Home > Shot Across the Bow (Deep Six #5)(57)

Shot Across the Bow (Deep Six #5)(57)
Author: Julie Ann Walker

    She wasn’t holding her breath anymore. God, no. It whooshed out of her on a long, shivery sigh.

    Oh, how she wanted exactly that. Wanted him. Wanted all the things his smile promised.

    But she still didn’t know where to begin. And if she kept looking at the desire in his eyes, desire he made no attempt to hide, she really would pull the fifteen-year-old-girl move—hop into his lap, smash their mouths together, and shove her hand down his pants so she could wrap her fingers around the hungry column of flesh he’d been sporting in his jeans all evening.

    Another thing he’s made no attempt to hide.

    Blame it on her lack of experience when it came to the art of seduction.
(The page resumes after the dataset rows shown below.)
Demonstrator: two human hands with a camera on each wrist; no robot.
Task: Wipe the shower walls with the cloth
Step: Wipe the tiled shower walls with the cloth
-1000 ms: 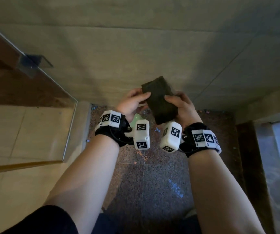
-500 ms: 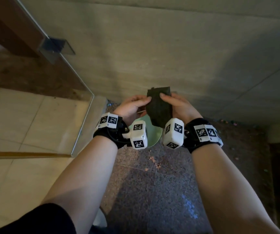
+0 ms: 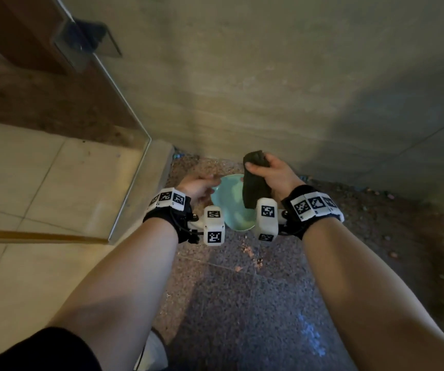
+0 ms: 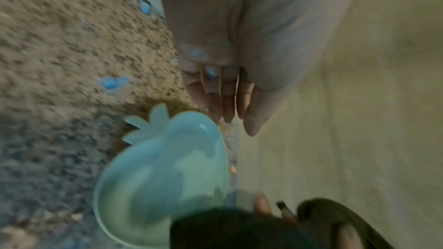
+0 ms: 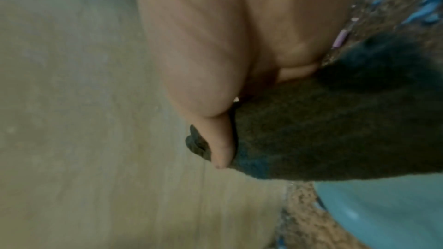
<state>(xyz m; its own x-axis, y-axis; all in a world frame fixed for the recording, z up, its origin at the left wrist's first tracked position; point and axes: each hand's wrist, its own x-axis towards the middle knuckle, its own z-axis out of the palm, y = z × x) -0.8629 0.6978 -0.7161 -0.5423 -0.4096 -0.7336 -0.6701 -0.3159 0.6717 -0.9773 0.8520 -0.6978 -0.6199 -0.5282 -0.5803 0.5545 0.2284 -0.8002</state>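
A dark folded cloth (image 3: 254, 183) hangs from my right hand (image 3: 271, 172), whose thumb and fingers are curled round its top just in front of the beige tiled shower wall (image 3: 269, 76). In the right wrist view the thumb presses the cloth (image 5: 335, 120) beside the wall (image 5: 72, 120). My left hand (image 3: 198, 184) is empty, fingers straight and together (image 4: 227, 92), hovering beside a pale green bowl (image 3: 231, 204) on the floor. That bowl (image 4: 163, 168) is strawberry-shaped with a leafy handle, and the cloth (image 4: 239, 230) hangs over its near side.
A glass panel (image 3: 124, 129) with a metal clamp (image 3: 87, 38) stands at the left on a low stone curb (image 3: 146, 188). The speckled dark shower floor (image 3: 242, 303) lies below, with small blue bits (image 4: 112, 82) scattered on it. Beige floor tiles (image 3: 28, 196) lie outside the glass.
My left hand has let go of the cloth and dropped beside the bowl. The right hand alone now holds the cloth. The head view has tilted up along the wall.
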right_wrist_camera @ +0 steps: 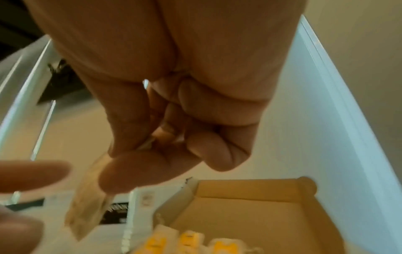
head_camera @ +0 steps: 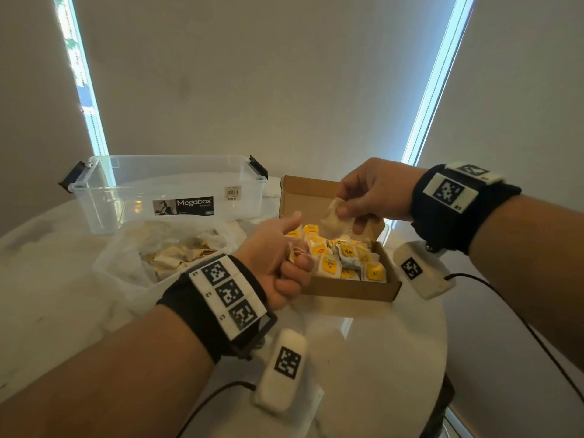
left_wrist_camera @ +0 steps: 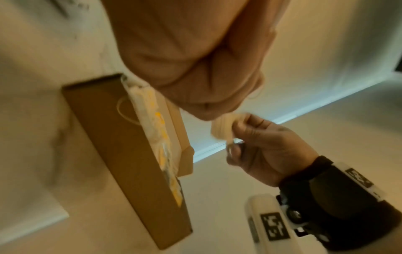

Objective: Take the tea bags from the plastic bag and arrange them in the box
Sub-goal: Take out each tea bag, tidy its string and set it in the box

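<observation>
Head view, right hand [head_camera: 376,191] pinching tea bag [head_camera: 335,221] over box [head_camera: 347,289], left hand [head_camera: 278,263] gripping strings [head_camera: 298,249]

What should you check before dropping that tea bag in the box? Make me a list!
1. Right hand pinches the tea bag: ok.
2. Tea bag hangs over the cardboard box: ok.
3. Box open: ok.
4. Free space left at the box's far end: ok.
5. String free of the left hand, which holds thread and a yellow tag: cannot tell.
6. More bags wait in the plastic bag: ok.
</observation>
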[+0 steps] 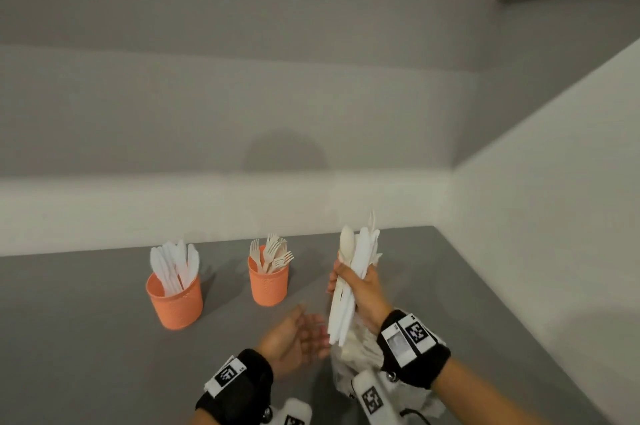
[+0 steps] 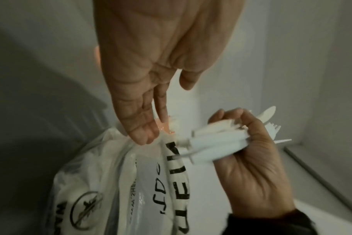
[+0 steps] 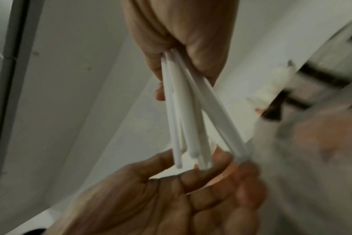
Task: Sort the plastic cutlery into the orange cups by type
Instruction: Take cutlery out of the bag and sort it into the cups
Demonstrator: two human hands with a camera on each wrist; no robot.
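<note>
My right hand (image 1: pixel 360 289) grips a bundle of mixed white cutlery (image 1: pixel 349 272) upright above the grey table, with a spoon, knives and a fork tip sticking out on top. The same bundle (image 3: pixel 183 111) fans out below my fist in the right wrist view. My left hand (image 1: pixel 301 334) is open, palm toward the handle ends, which reach its fingers (image 3: pixel 191 174). An orange cup of knives (image 1: pixel 175 300) stands at the left and an orange cup of forks (image 1: pixel 268 280) in the middle. A sliver of another orange cup (image 1: pixel 339 255) shows behind the bundle.
A crumpled white plastic bag (image 1: pixel 360 365) with black print lies on the grey table (image 1: pixel 86 338) under my right wrist; the bag (image 2: pixel 131 182) fills the lower left wrist view. White walls (image 1: pixel 536 216) close off the table at the back and right.
</note>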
Blame it on her nervousness because, come on, this was Romeo sitting beside her. Romeo with his perfect face and his perfect body and his oodles of lovers. But suddenly she heard herself admitting, “You know how I told you my voice sounds this way because my vocal cords were injured when I was little?”

    When a line appeared between his eyebrows, she silently chided herself. Shut up, Mia! What are you doing?

    She was ruining a perfectly lovely, perfectly romantic, perfectly sexy moment. And why? Why?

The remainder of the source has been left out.